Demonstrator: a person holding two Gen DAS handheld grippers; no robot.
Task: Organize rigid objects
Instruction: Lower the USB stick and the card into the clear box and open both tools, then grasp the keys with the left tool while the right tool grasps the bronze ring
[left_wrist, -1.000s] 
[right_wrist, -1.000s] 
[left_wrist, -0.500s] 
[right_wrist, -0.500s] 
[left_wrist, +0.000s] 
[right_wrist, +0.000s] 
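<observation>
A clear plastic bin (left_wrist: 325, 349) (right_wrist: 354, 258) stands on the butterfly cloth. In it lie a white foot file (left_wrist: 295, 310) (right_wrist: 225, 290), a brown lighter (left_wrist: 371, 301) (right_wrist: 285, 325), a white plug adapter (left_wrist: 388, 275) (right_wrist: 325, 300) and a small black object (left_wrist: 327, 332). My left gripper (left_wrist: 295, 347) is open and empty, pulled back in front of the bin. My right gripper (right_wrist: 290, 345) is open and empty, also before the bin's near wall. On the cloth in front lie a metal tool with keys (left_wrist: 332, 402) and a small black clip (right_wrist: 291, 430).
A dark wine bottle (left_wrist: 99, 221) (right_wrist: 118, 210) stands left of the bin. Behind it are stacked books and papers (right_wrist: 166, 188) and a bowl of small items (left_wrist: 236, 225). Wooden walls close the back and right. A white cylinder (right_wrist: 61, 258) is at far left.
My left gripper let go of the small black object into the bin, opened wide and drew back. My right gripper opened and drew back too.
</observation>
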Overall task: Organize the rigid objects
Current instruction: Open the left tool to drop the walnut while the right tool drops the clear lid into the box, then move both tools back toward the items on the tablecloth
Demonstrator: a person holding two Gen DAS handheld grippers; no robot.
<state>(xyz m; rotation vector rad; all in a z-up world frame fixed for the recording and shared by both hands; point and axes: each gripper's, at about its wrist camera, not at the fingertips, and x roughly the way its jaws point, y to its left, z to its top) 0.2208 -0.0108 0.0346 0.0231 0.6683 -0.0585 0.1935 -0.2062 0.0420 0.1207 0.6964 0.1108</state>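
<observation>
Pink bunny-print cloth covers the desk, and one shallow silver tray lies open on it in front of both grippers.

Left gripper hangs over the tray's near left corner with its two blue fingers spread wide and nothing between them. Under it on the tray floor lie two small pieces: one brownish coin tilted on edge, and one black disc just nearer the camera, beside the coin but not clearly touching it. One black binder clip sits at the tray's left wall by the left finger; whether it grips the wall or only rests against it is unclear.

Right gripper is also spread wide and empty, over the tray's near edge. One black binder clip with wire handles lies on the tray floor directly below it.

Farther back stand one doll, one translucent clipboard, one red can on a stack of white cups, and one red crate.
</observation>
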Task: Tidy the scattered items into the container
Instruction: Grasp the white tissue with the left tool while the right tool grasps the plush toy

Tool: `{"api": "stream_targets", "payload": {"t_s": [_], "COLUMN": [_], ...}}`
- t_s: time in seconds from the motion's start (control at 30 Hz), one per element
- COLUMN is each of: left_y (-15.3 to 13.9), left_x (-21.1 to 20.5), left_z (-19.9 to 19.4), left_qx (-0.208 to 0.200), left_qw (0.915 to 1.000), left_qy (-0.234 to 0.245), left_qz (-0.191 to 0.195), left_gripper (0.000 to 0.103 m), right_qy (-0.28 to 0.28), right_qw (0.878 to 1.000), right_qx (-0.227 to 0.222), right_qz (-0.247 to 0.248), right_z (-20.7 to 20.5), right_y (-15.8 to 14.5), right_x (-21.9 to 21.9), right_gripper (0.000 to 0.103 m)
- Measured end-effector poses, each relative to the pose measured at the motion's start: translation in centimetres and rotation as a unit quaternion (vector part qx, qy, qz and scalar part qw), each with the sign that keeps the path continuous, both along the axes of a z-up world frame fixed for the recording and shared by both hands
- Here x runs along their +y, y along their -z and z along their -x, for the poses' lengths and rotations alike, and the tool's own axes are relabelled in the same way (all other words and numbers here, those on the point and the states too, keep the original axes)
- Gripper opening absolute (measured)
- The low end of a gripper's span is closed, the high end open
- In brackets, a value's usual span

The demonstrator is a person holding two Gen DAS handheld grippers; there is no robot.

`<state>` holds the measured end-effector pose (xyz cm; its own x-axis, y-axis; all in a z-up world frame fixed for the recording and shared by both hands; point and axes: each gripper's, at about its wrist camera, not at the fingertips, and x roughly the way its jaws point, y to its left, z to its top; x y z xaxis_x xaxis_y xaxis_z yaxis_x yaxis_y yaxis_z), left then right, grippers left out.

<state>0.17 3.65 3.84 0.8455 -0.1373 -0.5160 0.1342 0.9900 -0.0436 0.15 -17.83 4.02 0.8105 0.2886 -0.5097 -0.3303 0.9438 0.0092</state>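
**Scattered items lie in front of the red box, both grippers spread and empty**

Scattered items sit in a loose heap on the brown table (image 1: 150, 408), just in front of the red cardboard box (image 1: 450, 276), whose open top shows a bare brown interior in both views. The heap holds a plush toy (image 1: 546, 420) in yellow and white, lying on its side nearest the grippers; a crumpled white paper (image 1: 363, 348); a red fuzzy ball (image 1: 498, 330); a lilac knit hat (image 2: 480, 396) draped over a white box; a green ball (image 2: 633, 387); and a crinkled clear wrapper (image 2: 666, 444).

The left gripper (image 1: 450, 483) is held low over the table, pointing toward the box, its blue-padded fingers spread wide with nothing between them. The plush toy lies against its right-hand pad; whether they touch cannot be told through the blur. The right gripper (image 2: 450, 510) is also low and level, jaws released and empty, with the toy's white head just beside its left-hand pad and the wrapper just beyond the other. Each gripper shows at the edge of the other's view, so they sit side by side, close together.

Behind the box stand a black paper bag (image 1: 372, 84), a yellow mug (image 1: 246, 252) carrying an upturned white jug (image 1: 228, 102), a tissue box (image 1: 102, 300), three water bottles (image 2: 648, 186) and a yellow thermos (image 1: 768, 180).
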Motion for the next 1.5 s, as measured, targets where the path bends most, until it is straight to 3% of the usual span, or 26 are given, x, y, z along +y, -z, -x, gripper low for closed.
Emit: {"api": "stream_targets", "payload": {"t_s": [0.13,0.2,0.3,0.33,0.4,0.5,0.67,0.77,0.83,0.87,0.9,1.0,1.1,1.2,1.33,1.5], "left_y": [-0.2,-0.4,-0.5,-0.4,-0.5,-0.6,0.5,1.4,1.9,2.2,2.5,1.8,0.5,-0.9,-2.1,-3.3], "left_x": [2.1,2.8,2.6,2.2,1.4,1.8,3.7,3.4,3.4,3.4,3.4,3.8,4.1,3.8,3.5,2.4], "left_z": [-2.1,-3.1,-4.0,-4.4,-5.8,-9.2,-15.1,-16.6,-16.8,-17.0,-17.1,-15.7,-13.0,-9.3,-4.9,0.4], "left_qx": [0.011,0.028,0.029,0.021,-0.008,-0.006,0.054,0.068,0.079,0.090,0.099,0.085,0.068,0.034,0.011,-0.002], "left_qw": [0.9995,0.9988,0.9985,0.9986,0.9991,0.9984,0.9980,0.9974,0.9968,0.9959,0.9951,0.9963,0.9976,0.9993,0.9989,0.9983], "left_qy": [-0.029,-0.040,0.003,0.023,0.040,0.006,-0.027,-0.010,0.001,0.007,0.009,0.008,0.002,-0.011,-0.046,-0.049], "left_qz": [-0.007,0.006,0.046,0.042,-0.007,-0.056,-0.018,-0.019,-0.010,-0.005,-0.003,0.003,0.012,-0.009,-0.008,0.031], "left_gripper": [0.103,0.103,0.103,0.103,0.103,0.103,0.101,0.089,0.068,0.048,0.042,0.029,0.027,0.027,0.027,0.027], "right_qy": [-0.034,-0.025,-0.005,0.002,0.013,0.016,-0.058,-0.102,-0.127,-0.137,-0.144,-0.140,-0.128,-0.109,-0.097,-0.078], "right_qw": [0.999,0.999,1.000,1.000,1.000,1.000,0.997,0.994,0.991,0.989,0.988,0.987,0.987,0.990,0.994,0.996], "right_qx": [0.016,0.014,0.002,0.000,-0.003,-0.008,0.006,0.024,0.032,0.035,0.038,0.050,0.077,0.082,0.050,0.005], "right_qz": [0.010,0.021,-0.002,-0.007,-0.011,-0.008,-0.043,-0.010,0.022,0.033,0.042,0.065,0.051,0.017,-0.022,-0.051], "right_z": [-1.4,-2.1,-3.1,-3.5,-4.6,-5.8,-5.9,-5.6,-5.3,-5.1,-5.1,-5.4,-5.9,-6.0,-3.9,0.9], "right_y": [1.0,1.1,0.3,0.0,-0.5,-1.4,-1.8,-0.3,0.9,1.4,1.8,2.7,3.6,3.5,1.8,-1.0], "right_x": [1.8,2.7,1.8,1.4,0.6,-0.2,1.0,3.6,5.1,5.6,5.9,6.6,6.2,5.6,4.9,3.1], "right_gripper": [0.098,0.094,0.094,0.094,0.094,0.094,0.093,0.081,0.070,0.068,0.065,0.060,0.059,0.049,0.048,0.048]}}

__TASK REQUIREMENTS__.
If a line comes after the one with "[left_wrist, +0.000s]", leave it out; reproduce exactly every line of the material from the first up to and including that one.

__EXPECTED ANSWER__.
Demonstrator: a person holding two Gen DAS handheld grippers; no robot.
Task: Organize rigid objects
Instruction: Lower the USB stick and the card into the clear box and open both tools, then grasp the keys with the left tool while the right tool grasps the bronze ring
[left_wrist, -1.000s] 
[right_wrist, -1.000s] 
[left_wrist, -0.500s] 
[right_wrist, -0.500s] 
[left_wrist, +0.000s] 

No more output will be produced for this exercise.